There are a number of steps which can be taken by brands to mediate the risk of online fraud.
In the internet era, brands are often under attack by fraudsters, phishers and scammers, but businesses can protect themselves, says author David N Barnett.
In today’s digital world, the internet presents criminals with an unprecedented opportunity to commit untraceable fraud with a degree of ease that is not possible in the physical world. Recent research suggests that the UK loses almost £11 billion a year to cybercriminals, with a financial scam estimated to have been perpetrated every 15 seconds in the first half of 2016. Fraud can also be relevant to companies outside the financial services industry; for example, in November 2014 the travel reservation company Booking.com was forced to refund around 10,000 customers who had lost money in a targeted attack. These facts highlight the importance of brand owners carrying out pro-active programs of online brand protection, to monitor and protect themselves and their customers from online fraud.
Common online fraud attacks
One of the most common ways in which online fraud is carried out is via phishing, where a fraudster contacts a third party in an attempt to acquire confidential information. Nearly 450,000 distinct phishing attacks were identified in 2013, resulting in a total estimated financial loss of almost $6 billion. This type of scam is frequently carried out by copying the ‘look-and-feel’ of a legitimate website for the brand under attack and encouraging customers to log in, so the fraudster can collect the credentials entered. In many cases, customers are directed to these sites via embedded links in fraudulent emails. However, fraudsters have also been found to purchase sponsored-ad space from popular search engines, so advertisements for a fake site appears in response to customer searches for the brand. Some of the most convincing attacks occur when the fraudster registers a brand-specific domain name to construct the phishing site.
Figure 1: Example of a fraudulent banking website using a brand-specific domain name (hsbcprivatebank.org.uk)
There are a number of steps which can be taken by businesses to mediate the risks associated with phishing:
- Monitoring the registration of brand-specific domain names which may be used to host fraudulent sites
- Internet searching and crawling to identify suspicious sites
- Using ‘spam traps’ to monitor for the appearance of emails directing customers to phishing sites
- Deactivating phishing sites by sending notices to the domain registrars or hosting providers
- Educating customers on how to avoid scams (eg. checking the domain name used in links, looking for the presence of https URLs, and use of security software)
Another type of scam to be wary of is the advance-fee fraud, usually perpetrated via the use of an email promising a sum of money, prize, or employment.
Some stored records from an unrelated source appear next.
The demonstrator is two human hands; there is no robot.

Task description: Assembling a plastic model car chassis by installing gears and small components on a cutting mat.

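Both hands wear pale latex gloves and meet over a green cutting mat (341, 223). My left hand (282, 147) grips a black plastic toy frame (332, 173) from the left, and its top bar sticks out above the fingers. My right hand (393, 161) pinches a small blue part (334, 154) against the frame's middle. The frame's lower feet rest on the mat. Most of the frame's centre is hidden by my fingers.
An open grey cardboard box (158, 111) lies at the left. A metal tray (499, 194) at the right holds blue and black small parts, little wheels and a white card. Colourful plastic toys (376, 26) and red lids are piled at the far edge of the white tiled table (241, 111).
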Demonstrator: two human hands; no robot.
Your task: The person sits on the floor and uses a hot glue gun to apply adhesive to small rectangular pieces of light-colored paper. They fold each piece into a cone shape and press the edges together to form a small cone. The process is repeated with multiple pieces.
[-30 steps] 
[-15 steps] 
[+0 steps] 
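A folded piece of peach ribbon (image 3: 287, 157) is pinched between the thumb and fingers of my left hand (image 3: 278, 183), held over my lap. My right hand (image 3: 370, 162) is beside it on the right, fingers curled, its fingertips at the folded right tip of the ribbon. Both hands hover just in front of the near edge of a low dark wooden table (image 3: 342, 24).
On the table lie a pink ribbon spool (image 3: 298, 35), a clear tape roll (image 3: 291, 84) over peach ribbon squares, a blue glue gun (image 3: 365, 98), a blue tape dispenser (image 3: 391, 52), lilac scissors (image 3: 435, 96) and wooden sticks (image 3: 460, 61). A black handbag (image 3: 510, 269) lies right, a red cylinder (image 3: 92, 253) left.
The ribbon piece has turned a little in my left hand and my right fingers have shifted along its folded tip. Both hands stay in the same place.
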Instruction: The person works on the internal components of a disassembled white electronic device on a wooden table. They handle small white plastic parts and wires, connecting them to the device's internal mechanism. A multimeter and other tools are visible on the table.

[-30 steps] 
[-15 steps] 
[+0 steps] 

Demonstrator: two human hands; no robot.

Following correspondence with the sender, the recipient is asked to send a ‘fee’, which is then retained by the fraudster. As with phishing scams, many of these make use of brand-specific domain names to create an associated fake site or a plausible email address.
Figure 2: Example of a scam email comprising an advance-fee (‘419’) fraud and making use of the email functionality of a non-legitimate, brand-specific domain name (cocacolagroup.co.uk)
In other cases, fraudsters may make use of malicious software (‘malware’), which can be spread to users’ computers by convincing them to open an infected attachment to an email, or by visiting an infected site (and usually clicking on a hyperlink). Two common types of malware which are relevant to the perpetration of online fraud include:
- Keyloggers, which record sequences of keypresses (such an entered passwords) on a user’s computer and transmit this information back to the fraudster
- DNS-poisoning malware, which affects the technical configuration of a user’s computer, causing the user to be directed to a fraudulent site – even if the correct (legitimate) domain name is entered into their browser
Protection against malware generally falls under the responsibility of individual internet users, through an Internet-security product. However, brand owners can also:
- Monitor for the online appearance of brand-specific material in conjunction with malicious content, and instruct the hosting providers of any such sites to deactivate them
- Educate their customers to avoid opening attachments in unsolicited emails or visiting unfamiliar websites
- Make use of additional technical ‘work-arounds’, such as the use of ‘virtual keyboards’ (on which text can be entered via a series of mouse clicks) on log-in pages, to circumvent keyloggers
Credentials or private information stolen by criminals is often then ‘traded’ online as a commodity. This frequently takes place in private forums (such as password-protected chat channels), but can also occur in other environments such as social media or dedicated websites. In many cases, it may not be possible to have these websites deactivated (for example, in cases where the sites are hosted in geographies where enforcement is difficult, or where the domain-name registrars or hosting providers are non-compliant to takedown requests). However, it is important to monitor these environments carefully so that compromised accounts can be identified and ‘locked’ as quickly as possible.
Figure 3: Example of a ‘carder’ website on the Dark Web
In addition to the monitoring and enforcement strategies described above, businesses must also employ other strategies (such as investment in digital security products and insurance) to protect themselves and their customers against the threats of fraudulent activity, brand damage and financial losses.